Football is to me what I think it is to millions of others: Entertainment that takes my mind away from the daily grind. I want to yell at the refs, cheer for my team when it is winning and laugh at halftime sports analysts whose editorial quality is often significantly inferior to their hairdo (or lack thereof). I long for the days when the ref blew a call and I knew, WE ALL KNEW, that he had blown it. These days, no one, not me, not fans like me, not sports announcers or analysts, not players or coaches, and especially not the refs can agree on what a catch is, what a touchdown is, and sadly, what ISN’T holding.
Environmental regulations were once more difficult than football calls to decipher, but EH&S software technology has helped us create consistent and meaningful responses to these regulatory requirements. We can report with confidence, and we can demonstrate without hesitation, that our findings are accurate.
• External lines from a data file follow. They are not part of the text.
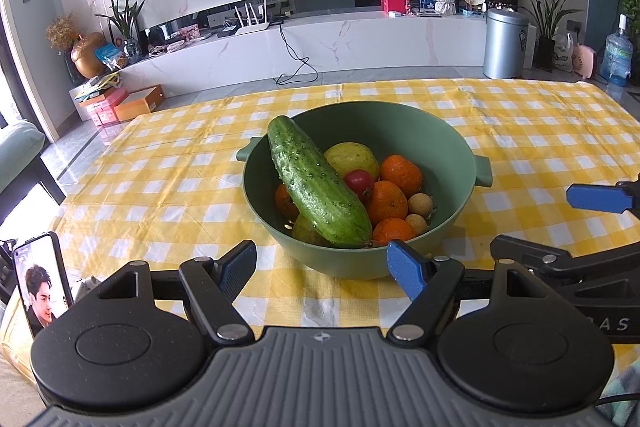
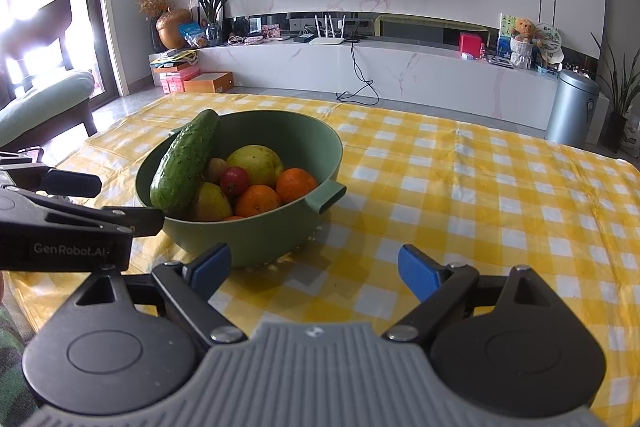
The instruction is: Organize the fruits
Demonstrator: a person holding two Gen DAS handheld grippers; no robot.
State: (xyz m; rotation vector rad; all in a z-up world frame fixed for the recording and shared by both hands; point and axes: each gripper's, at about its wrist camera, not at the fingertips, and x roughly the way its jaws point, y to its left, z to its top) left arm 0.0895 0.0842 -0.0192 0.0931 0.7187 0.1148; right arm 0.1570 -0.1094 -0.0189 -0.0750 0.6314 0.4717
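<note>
A green two-handled bowl (image 1: 440,147) (image 2: 280,223) stands on the yellow checked tablecloth. A wet cucumber (image 1: 316,183) (image 2: 184,163) leans across its left rim. Under it lie several oranges (image 1: 401,174) (image 2: 296,184), a yellow-green fruit (image 1: 354,158) (image 2: 256,163), a small red fruit (image 1: 359,182) (image 2: 235,181) and two small brown round fruits (image 1: 420,205). My left gripper (image 1: 324,265) is open just in front of the bowl, nothing between its blue pads. My right gripper (image 2: 314,269) is open too, in front of the bowl and slightly to its right, holding nothing.
A phone (image 1: 42,285) stands propped at the table's left front corner. The tablecloth (image 2: 480,207) stretches bare to the right of the bowl. Beyond the table are a TV wall, a low marble cabinet, a metal bin (image 1: 505,43) and plants.
</note>
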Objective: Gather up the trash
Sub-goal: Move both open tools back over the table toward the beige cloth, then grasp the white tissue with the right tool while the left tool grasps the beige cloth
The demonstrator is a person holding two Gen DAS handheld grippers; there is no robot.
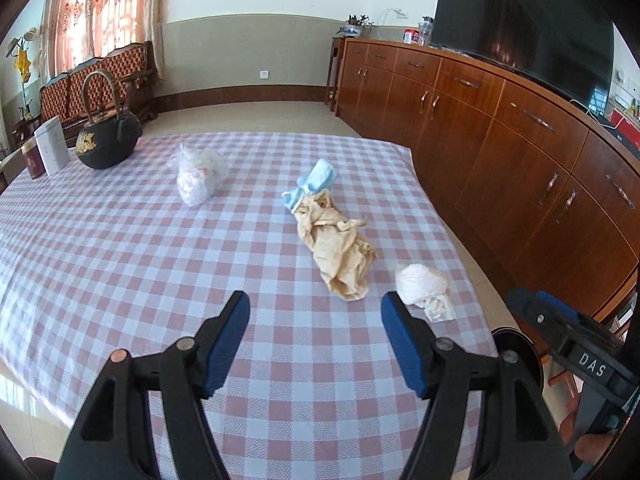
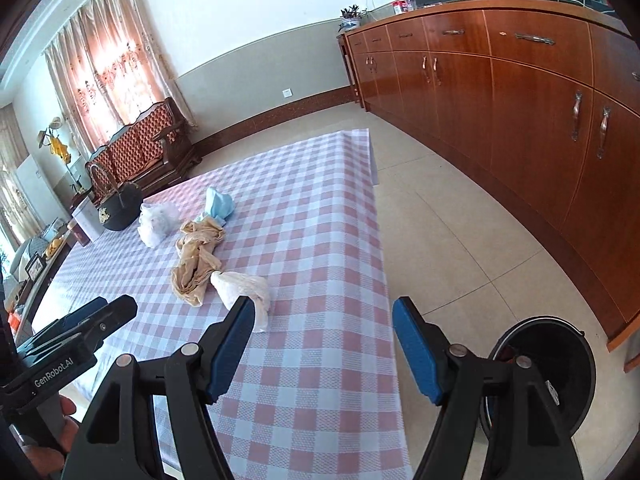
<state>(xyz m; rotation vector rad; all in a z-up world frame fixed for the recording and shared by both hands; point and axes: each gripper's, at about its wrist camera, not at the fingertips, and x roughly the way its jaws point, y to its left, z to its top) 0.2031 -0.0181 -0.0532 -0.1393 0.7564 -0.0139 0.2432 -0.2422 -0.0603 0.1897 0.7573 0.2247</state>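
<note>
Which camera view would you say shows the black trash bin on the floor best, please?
The right wrist view: the trash bin shows its round rim and dark inside beside the table, partly behind the right tongs. The left wrist view shows only a sliver of it behind the left tongs.

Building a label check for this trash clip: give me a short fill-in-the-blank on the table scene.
1. The tablecloth has a ____ pattern.
2. The crumpled blue piece touches the ____ bag.
3. The black teapot stands at the table's far ____ corner.
4. Both claws, left and right, are ____.

Missing: checked; tan; left; open
</note>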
Why have the rules of football become so complicated? I understand that this is a sport of strategy, of X’s and O’s, of survival; but why are we, the fans, being roped into this complexity? These replays were designed to eliminate referee mistakes and to keep the game fair and the result correct, and especially, to remove any doubt. Have they? Don’t answer; this question was utterly ironic.
Passing a safety inspection at our workplace from a well-meaning but stern looking regulator is tough enough. Waiting for a man in a three piece suit with thick glasses to come on our TV screen and tell us whether our team just won or lost is more frustrating than an unmarked container on the production floor. Let’s eliminate them both!
Neither the new rules nor the official replays have made football results more accurate or the game more enjoyable. Even though this year’s champion, much like last year’s (and next year’s), will be remembered long after the blown calls have been forgotten, it is wrong for not only this year’s Detroit and Dallas fans who are heartbroken by, “the process”, but for all of us who are responsible for making this, the most popular sport in the world, to be mistreated, insulted, and worst of all, confused!!
If you’re a responsible EH&S professional you care about process safety and you want to know that your staff acts responsibly. But if you’re also a football fan, do you REALLY want to know, or care, what the “process of completing a catch” and what a “Football act is? I REALLY, REALLY DON’T!